START Data segment
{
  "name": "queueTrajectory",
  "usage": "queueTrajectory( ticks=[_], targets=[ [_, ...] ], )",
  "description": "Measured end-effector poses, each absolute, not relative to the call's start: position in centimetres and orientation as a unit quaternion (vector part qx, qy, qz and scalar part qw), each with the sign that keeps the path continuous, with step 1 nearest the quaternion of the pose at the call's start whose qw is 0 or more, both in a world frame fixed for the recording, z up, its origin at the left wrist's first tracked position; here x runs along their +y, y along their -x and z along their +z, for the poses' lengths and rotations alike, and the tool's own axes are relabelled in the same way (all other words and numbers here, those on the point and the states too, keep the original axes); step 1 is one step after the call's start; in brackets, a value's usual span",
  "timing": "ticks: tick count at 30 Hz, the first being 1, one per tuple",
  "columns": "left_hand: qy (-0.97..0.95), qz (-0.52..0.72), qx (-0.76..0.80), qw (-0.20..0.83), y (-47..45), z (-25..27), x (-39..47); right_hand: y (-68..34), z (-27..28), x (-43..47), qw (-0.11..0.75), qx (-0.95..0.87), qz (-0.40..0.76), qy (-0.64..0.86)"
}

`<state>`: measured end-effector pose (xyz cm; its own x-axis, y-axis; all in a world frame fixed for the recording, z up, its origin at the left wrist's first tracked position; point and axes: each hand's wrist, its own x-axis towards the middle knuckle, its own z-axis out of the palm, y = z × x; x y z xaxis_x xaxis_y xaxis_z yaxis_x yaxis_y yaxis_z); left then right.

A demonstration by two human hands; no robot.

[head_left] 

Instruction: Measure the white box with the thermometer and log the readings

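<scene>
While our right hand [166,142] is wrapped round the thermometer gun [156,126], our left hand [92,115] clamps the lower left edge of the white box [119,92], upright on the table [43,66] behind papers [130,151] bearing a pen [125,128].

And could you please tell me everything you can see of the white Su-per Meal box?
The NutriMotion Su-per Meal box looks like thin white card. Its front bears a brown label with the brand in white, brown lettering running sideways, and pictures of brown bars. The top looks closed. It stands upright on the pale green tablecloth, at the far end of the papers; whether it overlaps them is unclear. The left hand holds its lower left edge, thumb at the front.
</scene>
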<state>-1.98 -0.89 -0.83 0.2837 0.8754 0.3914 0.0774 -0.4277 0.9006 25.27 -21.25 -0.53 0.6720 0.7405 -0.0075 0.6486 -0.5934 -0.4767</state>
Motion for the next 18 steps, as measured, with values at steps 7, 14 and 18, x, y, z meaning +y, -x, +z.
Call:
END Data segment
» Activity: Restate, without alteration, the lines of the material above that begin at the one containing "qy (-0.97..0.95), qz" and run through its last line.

» Exercise response:
  "columns": "left_hand: qy (-0.97..0.95), qz (-0.52..0.72), qx (-0.76..0.80), qw (-0.20..0.83), y (-47..45), z (-25..27), x (-39..47); right_hand: y (-68..34), z (-27..28), x (-43..47), qw (-0.11..0.75), qx (-0.95..0.87), qz (-0.40..0.76), qy (-0.64..0.86)"
}

`<state>`: measured end-effector pose (xyz cm; its own x-axis, y-axis; all in a world frame fixed for the recording, z up, its origin at the left wrist's first tracked position; point and axes: each hand's wrist, its own x-axis towards the middle knuckle, its own z-axis out of the palm, y = z × x; x y z xaxis_x xaxis_y xaxis_z yaxis_x yaxis_y yaxis_z); left then right.

A demonstration by two human hands; no robot.

[head_left] 

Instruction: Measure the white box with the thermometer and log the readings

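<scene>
While our right hand [166,142] is wrapped round the thermometer gun [156,126], our left hand [92,115] clamps the lower left edge of the white box [119,92], upright on the table [43,66] behind papers [130,151] bearing a pen [125,128].

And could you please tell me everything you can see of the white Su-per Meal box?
The NutriMotion Su-per Meal box looks like thin white card. Its front bears a brown label with the brand in white, brown lettering running sideways, and pictures of brown bars. The top looks closed. It stands upright on the pale green tablecloth, at the far end of the papers; whether it overlaps them is unclear. The left hand holds its lower left edge, thumb at the front.
</scene>
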<state>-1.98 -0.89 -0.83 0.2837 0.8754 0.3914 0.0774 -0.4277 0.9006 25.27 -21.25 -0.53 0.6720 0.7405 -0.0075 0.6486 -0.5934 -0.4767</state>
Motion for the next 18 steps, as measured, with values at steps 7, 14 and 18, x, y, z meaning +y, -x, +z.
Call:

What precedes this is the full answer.